Although China now says it plans to support Sri Lanka through its IMF program and coming debt restructuring talks, Beijing has signaled it isn’t pleased with the government’s decision making and has rescinded Sri Lanka’s access to a $1.5 billion swap line, as well as a planned $2.5 billion credit facility in the works as of March.
The political situation in Sri Lanka remains fluid. An emergency meeting of Sri Lanka’s political party leaders resolved to form an interim government including opposition parties. Parliament will vote in a new president, who will then appoint a prime minister, before fresh elections are held at a yet-to-be-determined date.

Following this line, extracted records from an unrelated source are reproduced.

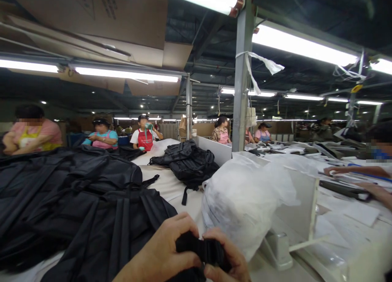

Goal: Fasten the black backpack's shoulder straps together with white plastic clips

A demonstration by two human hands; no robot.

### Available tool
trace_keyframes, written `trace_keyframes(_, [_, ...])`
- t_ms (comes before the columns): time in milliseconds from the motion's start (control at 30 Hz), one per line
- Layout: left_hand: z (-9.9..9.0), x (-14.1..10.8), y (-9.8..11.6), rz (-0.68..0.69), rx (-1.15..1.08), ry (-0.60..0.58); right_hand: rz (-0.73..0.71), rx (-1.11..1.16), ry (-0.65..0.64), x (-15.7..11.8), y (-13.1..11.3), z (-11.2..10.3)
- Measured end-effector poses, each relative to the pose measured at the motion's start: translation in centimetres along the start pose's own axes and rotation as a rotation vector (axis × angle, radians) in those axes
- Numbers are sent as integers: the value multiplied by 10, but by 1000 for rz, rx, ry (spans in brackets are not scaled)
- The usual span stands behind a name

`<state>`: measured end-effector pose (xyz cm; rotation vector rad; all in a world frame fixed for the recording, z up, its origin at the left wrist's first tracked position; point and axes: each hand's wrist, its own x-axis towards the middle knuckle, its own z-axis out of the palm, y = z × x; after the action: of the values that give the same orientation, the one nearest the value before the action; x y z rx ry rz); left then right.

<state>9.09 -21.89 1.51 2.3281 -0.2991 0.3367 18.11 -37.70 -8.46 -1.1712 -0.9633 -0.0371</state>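
At the bottom middle of the head view, my left hand [163, 249] grips a black strap [187, 243] between thumb and fingers. My right hand [229, 255] is closed around a black plastic buckle [211, 251] joined to that strap. Both hands are close together, and the buckle is partly hidden by my fingers. Below them, black fabric runs out of the bottom of the view. Black backpacks [113, 216] with long straps lie piled to the left of my hands. Farther back, another black backpack [192, 161] rests on the light table [165, 182].
A filled translucent plastic bag [241, 196] stands right of my hands, against a white divider [301, 200]. A metal post [241, 86] rises behind it. Several people work across the tables; a person's arm [358, 171] reaches in from the right over dark pieces. Lamps hang overhead.
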Motion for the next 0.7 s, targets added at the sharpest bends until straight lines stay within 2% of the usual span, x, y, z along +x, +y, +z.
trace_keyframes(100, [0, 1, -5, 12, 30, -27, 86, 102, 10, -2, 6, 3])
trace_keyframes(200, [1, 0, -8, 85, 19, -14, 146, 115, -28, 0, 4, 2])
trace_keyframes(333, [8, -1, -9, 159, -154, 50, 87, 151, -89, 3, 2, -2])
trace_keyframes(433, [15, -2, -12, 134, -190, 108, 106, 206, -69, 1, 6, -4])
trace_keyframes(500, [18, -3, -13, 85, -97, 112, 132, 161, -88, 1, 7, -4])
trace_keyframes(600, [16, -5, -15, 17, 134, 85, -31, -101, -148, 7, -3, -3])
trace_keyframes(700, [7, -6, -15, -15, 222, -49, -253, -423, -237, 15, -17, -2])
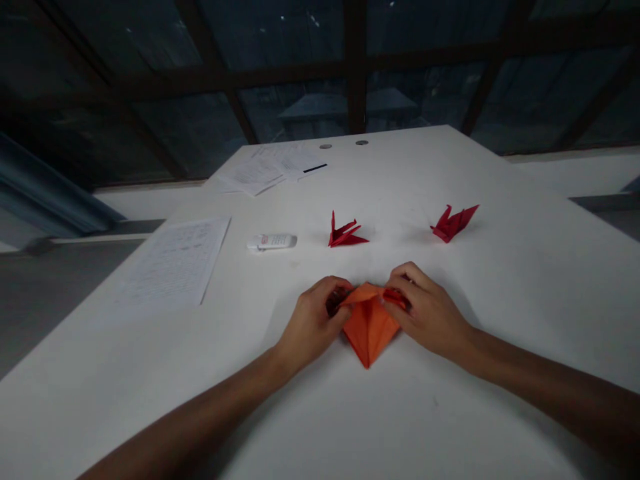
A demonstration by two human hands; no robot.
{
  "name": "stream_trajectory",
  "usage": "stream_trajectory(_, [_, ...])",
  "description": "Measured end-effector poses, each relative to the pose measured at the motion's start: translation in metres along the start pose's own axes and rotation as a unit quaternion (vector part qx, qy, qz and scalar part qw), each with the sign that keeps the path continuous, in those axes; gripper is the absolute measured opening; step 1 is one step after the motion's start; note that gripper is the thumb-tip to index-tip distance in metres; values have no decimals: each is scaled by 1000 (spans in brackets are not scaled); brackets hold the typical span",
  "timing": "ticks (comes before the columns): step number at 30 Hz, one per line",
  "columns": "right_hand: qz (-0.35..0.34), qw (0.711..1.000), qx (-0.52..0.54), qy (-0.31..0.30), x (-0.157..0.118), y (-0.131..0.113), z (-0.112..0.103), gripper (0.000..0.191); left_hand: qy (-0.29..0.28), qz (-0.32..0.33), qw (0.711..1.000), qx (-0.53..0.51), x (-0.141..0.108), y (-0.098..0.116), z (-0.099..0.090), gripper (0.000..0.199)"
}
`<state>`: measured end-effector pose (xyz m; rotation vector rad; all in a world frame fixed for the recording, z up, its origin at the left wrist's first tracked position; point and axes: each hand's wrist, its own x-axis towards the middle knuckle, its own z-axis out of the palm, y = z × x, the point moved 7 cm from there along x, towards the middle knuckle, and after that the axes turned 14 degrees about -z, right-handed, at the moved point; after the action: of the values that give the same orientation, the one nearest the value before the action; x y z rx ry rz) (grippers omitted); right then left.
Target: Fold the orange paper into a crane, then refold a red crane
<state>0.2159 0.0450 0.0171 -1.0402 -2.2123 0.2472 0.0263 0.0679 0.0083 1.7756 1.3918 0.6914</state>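
Observation:
Between my hands is a partly folded sheet of orange origami paper (368, 331), with one point toward me and a centre crease running down it. Its upper part is lifted and bent over. My left hand (320, 315) pinches the left corner, thumb in front and fingers curled behind. On the right corner, my right hand (425, 310) is closed too, and some red paper shows between its fingers. Beyond my hands stand two red folded paper cranes, one nearly straight ahead (345, 232) and another farther right (454, 223).
On the white table (420, 427), a white labelled tube-like item (271, 242) lies left of the nearer crane. A written sheet (173, 260) is at the left edge. More papers (265, 170) and a black pen-like strip (315, 168) lie farther back. Dark windows stand behind.

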Motion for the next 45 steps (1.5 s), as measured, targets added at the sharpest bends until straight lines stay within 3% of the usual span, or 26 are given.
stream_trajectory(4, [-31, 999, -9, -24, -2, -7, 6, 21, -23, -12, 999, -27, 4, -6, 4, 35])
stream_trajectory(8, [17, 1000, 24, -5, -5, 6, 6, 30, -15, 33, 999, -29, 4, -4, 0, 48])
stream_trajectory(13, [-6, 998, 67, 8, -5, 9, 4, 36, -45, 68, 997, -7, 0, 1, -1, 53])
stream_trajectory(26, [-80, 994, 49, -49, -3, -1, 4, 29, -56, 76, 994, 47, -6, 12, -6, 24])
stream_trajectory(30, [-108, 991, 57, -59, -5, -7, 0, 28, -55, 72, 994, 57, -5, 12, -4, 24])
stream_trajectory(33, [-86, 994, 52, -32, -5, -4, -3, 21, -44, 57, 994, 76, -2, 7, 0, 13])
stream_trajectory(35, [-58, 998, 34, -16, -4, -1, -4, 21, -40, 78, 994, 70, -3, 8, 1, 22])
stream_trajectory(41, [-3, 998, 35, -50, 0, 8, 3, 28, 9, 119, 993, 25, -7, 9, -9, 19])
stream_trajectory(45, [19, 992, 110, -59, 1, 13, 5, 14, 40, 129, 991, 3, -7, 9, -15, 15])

The revolving cast of Sri Lankan leaders threatens to complicate already delicate discussions with the band of commercial bondholders, multilateral institutions and sovereign nations it owes money. Ranil Wickremesinghe, Sri Lanka’s prime minister who also serves as finance minister, has also said he would resign, although he has been key in directing IMF talks as well as diplomatic efforts to secure essential supplies and bridging funds.
The IMF, which had left Colombo after a working visit in late June upbeat about firming up a staff-level agreement on an extended fund facility in the “near-term,” now says it is closely monitoring developments. “We hope for a resolution of the current situation that will allow for resumption of our dialogue on an IMF-supported program,” it said on Saturday, while noting that technical discussions with officials from the finance ministry and central bank would continue.
Some Sri Lankan leaders remain wistful about the old days of easy money. “The Chinese had deep pockets and they were at any given moment willing to lend—that’s a stark difference between the rest,” said Ravi Karunanayake, Sri Lanka’s former finance minister. “The question is how successfully you negotiate with them.”